The Backbencher: MPAs discuss handbags, charas, Samad Bond and more

Chawla asks Shehla Raza to get women a cupboard to keep their bags as it was difficult to navigate the narrow aisle.

Two women parliamentarians of the Sindh Assembly share a light moment away from the proceedings of the house. PHOTO: INP

The Sindh Assembly session on Tuesday had all the makings of a Shakespearean tragedy.

There was a lot of drama, death and lengthy soliloquies as members of the opposition played the part of the protagonists while the MPAs sitting on the treasury benches accepted their role as the antagonists.

It started with the leader of the opposition, Faisal Subzwari, bringing up a topic he had touched in Monday’s session - sectarian violence and missing persons belonging to his party. He said members of the MQM had been dragged out of their houses by men dressed in plain clothes. These men, the party believes, had to be from the Rangers, police or the intelligence agencies.

This led to an argument with the members of the treasury benches. Information minister Sharjeel Memon and parliamentary affairs minister Sikandar Mandhro kept asking the MQM MPAs how they could tell the difference between a target killing, a sectarian killing or a murder. They asked for proof and witnesses. The MQM said family members had seen their loved ones being taken away. An MPA stood up and shouted: “Do you want us to bring their bodies here?”

As the argument grew heated, Memon asked the MQM to explain how they defined the term ‘extra-judicial killings’.

Other MPAs were sitting on the edge of their seats, all smartphones were kept away as they waited for the opposition’s next move. Cameramen could be seen hanging off the press gallery trying to get the perfect shot of MQM MPAs making fiery statements.


Shehla Raza tried to calm both sides down but failed to do so. The MPAs sitting in the opposition decided to rise and started protesting. They shouted slogans asking for justice and tore up their copies of the assembly’s daily agenda and threw it in the air. Raza tried to continue with the sessions but the MQM MPAs kept disrupting. The session ended abruptly at 1:30pm with Raza and MPAs from the treasury bench rushing out.

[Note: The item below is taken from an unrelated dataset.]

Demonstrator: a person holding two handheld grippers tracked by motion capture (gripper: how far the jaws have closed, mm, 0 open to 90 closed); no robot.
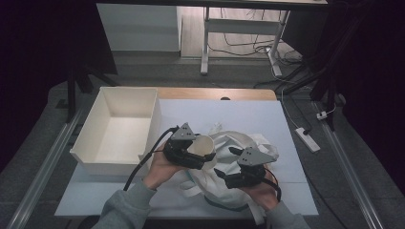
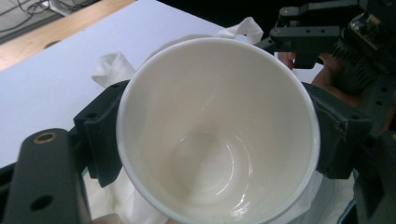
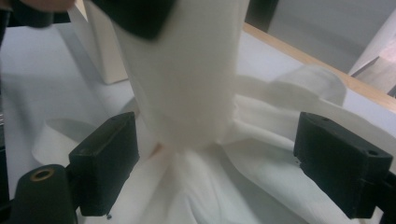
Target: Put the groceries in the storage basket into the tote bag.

The hour-long, question-answer session also became quite intense as Mukesh Chawla had to answer tricky questions from Nusrat Abbasi and MQM’s Moin Aamir Pirzada about the sale of alcohol, charas, illegal weapons, an addiction to Samad Bond and more charas. The excise and taxation minister sat in the first seat of the second row and looked prepared to answer anything, which he did in extreme detail.

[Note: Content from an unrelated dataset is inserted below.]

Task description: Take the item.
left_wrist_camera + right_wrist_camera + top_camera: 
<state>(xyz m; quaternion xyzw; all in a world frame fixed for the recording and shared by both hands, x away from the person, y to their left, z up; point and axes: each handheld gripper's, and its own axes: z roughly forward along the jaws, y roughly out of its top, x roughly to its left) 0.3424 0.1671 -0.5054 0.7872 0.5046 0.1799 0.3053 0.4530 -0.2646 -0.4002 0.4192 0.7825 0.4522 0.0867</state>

One of the most important rulings of the day was passed right after the question-answer hour. The deputy speaker asked the female MPAs to remove their handbags from the aisle as many of their male colleagues trip over the ladies handbags. This was done on a request from the excise and taxation minister.

Chawla asked Shehla Raza to get the women a cupboard or some space to keep their bags as it was difficult for men to navigate the narrow aisle. While said in jest, it was taken seriously by Raza who politely asked the women to set their handbags aside.

The session showed that the MPAs like drama and they revel in it. Yesterday Khurram Sher Zaman walked out when the deputy speaker refused to listen to his rant about wine shops in residential neighbourhoods. But on Tuesday, the MQM stole the show.

Published in The Express Tribune, April 16th, 2014.